Work instruction :: Of the lines below, write out exactly those from the line with "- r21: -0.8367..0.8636" through the line with "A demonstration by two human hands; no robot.", both included, and skip the rest.

Data below ::
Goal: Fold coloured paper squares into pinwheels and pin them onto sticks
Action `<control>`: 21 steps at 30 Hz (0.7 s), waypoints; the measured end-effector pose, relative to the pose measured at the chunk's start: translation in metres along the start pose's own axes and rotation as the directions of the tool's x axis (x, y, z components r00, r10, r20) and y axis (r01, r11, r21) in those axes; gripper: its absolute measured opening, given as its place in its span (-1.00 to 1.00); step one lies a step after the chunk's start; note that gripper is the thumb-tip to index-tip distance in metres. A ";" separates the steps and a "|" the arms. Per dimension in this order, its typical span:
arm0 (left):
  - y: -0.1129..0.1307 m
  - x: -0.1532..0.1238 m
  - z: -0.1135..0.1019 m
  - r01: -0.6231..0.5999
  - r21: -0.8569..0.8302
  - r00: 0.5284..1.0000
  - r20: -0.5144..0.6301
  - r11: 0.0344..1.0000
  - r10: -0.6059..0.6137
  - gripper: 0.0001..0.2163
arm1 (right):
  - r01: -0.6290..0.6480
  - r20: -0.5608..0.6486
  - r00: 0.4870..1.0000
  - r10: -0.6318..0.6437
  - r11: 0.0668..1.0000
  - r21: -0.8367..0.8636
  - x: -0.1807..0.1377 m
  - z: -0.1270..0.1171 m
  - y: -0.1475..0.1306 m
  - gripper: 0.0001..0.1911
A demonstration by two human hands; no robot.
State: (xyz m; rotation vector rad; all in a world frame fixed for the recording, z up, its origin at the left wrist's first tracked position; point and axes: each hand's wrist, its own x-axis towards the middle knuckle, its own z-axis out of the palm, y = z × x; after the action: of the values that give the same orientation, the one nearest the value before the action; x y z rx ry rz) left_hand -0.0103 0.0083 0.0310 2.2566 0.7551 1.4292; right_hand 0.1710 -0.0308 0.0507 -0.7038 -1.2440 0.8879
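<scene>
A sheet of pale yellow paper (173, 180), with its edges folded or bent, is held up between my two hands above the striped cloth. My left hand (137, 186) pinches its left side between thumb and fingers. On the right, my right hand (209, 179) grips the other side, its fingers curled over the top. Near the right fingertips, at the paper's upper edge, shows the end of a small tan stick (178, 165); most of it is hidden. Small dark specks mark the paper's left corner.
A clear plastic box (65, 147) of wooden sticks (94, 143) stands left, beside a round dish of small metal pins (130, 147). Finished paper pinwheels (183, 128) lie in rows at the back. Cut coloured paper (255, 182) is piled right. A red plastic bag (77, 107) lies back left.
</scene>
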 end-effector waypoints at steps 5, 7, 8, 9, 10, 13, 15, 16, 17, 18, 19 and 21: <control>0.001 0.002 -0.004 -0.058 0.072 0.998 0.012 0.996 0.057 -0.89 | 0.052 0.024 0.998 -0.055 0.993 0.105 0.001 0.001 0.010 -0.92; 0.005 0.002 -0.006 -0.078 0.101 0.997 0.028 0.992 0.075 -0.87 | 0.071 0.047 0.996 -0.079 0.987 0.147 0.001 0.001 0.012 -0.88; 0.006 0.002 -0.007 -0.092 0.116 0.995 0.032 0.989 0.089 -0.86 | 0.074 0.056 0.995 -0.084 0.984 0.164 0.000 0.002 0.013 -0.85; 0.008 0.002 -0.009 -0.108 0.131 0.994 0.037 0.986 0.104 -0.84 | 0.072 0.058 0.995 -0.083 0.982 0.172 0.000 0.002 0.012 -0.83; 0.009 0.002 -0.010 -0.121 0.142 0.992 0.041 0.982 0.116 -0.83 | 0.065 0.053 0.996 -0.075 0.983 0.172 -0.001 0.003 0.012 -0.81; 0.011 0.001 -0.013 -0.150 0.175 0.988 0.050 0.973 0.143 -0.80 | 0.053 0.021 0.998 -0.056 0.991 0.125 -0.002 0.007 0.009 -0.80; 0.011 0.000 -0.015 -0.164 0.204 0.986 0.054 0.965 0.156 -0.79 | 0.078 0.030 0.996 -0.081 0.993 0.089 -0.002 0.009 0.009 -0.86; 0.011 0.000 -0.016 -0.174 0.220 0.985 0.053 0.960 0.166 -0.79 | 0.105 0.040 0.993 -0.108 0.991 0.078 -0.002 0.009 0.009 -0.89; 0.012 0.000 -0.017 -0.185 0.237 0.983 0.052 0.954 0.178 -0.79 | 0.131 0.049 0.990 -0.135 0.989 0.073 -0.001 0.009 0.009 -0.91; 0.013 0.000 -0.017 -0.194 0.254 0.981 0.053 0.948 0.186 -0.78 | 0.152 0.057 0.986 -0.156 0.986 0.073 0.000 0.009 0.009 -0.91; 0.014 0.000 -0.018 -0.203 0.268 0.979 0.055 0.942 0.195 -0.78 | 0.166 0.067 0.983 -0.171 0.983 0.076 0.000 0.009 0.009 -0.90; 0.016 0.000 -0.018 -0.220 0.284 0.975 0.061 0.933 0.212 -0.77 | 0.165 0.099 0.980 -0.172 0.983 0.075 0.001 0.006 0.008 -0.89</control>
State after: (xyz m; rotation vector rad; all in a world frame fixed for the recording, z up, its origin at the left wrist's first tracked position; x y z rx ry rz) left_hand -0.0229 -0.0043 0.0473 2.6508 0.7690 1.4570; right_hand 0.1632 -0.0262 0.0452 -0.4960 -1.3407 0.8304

Output for this exercise ::
  - r21: -0.8367..0.8636
  - x: -0.1807..0.1377 m
  - z: -0.1270..0.1171 m
  - y: -0.1475..0.1306 m
  - gripper: 0.0001..0.1911
A demonstration by two human hands; no robot.

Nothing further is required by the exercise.